[Work instruction] Collect every line in the records below that contains the word "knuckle".

[Data provided]
Segment Open

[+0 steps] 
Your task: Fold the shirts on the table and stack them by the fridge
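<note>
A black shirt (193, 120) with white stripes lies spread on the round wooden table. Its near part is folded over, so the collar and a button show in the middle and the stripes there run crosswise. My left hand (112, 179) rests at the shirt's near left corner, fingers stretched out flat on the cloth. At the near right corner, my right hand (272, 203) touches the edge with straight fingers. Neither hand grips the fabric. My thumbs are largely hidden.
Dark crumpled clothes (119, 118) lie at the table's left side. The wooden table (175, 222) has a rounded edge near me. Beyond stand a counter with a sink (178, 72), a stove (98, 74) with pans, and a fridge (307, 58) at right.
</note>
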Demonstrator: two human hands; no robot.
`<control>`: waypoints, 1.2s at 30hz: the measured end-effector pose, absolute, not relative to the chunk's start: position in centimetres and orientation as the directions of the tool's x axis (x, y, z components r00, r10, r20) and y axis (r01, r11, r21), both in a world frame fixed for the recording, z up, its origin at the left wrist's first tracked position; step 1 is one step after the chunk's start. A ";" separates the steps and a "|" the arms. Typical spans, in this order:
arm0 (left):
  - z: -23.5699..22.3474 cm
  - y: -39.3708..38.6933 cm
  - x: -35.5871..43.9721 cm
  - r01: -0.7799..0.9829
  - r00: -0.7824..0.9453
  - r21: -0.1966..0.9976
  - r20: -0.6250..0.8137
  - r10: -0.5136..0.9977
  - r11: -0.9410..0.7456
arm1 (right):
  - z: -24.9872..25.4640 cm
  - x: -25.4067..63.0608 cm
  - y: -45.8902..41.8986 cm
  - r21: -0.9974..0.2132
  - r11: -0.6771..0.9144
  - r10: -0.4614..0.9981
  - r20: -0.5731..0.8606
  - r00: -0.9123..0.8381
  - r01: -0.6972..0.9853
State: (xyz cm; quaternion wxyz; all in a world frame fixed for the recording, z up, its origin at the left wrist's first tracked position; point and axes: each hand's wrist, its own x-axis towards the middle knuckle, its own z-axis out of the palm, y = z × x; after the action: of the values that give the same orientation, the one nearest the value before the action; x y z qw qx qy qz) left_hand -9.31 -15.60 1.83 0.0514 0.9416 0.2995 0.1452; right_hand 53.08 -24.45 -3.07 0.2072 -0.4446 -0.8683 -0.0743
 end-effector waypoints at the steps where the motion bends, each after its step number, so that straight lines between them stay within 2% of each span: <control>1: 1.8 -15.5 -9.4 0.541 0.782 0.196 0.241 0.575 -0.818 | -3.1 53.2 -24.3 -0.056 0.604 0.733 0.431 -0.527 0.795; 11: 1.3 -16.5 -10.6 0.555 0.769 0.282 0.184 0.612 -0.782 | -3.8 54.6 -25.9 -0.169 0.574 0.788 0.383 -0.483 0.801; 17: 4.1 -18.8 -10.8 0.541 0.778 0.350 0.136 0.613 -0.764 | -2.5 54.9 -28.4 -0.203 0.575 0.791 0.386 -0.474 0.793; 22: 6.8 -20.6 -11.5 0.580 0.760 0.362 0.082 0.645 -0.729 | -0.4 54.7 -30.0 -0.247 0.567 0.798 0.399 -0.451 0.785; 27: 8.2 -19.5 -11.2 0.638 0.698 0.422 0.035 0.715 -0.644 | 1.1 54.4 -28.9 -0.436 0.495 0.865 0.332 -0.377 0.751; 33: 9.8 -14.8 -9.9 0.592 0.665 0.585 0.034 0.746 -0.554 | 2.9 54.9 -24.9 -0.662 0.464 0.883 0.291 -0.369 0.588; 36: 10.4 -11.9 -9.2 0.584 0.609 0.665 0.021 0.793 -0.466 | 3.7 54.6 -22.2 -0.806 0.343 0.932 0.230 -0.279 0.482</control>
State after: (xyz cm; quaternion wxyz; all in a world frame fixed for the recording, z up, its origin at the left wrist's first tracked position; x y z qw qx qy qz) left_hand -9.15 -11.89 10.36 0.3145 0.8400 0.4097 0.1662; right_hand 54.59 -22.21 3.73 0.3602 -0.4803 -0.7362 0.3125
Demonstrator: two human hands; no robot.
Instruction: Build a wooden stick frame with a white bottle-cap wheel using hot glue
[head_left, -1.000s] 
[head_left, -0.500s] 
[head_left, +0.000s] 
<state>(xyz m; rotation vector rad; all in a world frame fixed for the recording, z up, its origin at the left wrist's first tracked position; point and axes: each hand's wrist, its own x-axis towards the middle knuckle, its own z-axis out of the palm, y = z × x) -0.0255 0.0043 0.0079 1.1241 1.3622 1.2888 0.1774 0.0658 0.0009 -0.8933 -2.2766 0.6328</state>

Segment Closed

[Reply to the exercise]
State: (xyz cm; quaternion wxyz; all in a world frame fixed for the recording, z up, its origin at the left wrist's first tracked position; point and axes: each hand's wrist, its own x-axis towards the middle knuckle, its own z-axis out of the palm, y = z × x; after the action: of the values that give the same orientation, the one nearest the value before the action; x y z qw qx qy qz) left_hand -9.31 -15.60 1.83 0.0514 0.9416 0.2995 0.1452; right_hand 53.08 -24.45 -3.07 0.2072 -0.4446 -0.8683 -0.0743
<state>(xyz m; rotation vector rad; all in a world frame fixed for the recording, z up, its origin at the left wrist's first tracked position; point and axes: each hand's wrist, its own x-axis towards the middle knuckle, its own z-axis out of the palm, y = z × x) -0.0255 0.0043 0.0079 1.1241 1.3622 1.2888 0.1774 0.0658 0.0009 -0.8933 -2.2766 0.6328</state>

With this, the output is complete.